Speaker 1: And VW is among several companies imagining taking older EV batteries and installing them at charge locations, not to swap into the car, but to be a cash, a buffer, if you will grabbing power from some solar panels all the time and grabbing power off the grid at off peak times when it's cheap, then dispensing that power back [00:06:00] into cars when they arrive for a charge, maybe when the sun isn't up or when the rates are high.
Speaker 1: As the old song says, breaking up is hard to do, never more true than with EV batteries. Sure. You look at a picture of one, it looks kind of monolithic, right? Like it's a big old box full of manganese, cobalt, nickel and lithium, but it's way more complicated inside. There are battery modules, the battery modules are full of hundreds or thousands of [00:06:30] cells and there's a whole cooling system built in there. And the whole thing's wrapped up in a big aluminum box. So taking these apart and harvesting their elements again to make new batteries can be tough. However, it's not stopping some very smart people. Look at former CTO of Tesla, JB Strubble who recently founded a company called Redwood materials. That is all about pulling the elements back out and making new batteries.

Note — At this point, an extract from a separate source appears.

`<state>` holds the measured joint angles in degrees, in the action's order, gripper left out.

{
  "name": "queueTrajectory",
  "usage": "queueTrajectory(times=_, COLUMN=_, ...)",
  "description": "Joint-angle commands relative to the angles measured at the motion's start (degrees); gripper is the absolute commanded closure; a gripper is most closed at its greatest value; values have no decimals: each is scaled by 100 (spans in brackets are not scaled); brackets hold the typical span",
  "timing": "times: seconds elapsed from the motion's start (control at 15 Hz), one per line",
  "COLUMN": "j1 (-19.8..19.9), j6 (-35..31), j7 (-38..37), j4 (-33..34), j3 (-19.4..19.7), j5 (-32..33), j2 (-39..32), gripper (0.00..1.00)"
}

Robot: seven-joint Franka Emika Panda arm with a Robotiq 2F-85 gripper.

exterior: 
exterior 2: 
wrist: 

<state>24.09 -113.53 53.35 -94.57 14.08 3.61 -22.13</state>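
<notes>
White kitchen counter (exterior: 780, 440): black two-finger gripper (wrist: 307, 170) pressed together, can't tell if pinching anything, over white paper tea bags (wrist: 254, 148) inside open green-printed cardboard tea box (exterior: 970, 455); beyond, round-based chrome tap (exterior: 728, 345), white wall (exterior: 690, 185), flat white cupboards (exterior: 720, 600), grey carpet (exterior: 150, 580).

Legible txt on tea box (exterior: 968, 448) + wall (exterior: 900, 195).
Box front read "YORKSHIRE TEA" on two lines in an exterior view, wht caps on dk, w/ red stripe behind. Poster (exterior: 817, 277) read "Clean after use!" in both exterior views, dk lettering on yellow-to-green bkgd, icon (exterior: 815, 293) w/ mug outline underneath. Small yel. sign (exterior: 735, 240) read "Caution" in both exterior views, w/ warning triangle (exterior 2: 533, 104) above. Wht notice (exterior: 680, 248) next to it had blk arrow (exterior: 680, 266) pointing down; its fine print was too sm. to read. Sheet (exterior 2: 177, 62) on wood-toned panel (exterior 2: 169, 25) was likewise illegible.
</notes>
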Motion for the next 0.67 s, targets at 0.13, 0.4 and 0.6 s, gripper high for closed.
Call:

As this company likes to say the largest lithium [00:07:00] and cobalt mines in the Western hemisphere can be found in our country's junk drawers, not to mention underneath our older electric cars and for an auto industry, nervous about a globally contentious and often very narrow supply of where these elements and minerals are found. That's pretty good news.
Speaker 1: Finally, there's reduction. This is not a technological story, but a psychological one. It's the idea that you get EV drivers [00:07:30] or EV intends to think lower about the range they need. Meaning that over time we might need to build a significantly smaller total global capacity of EV batteries. Really big picture. Now, most people are swayed by the ads and the common discussion and the range anxiety to say, oh wow, I'm gonna wait till they've got 400, 500, maybe 600 miles in a car that is also affordable. You'll be waiting a while. So if I can get more people to think about their real driving [00:08:00] needs and say, you know what? A 200 mile range might be just fine and it's highly available now and it's highly affordable. Now, then you get more cars on the road with smaller total battery tonnage over time. And that makes the first three RS often easier to deal with and implement, take a look at my piece that examine this and see what you really need. So remember the four RS reuse, repurpose, recycle, and maybe [00:08:30] ideally reduce. And we end up with a whole different understanding of how the battery and its entire life story is what informs the role of the electric car in society and the environment.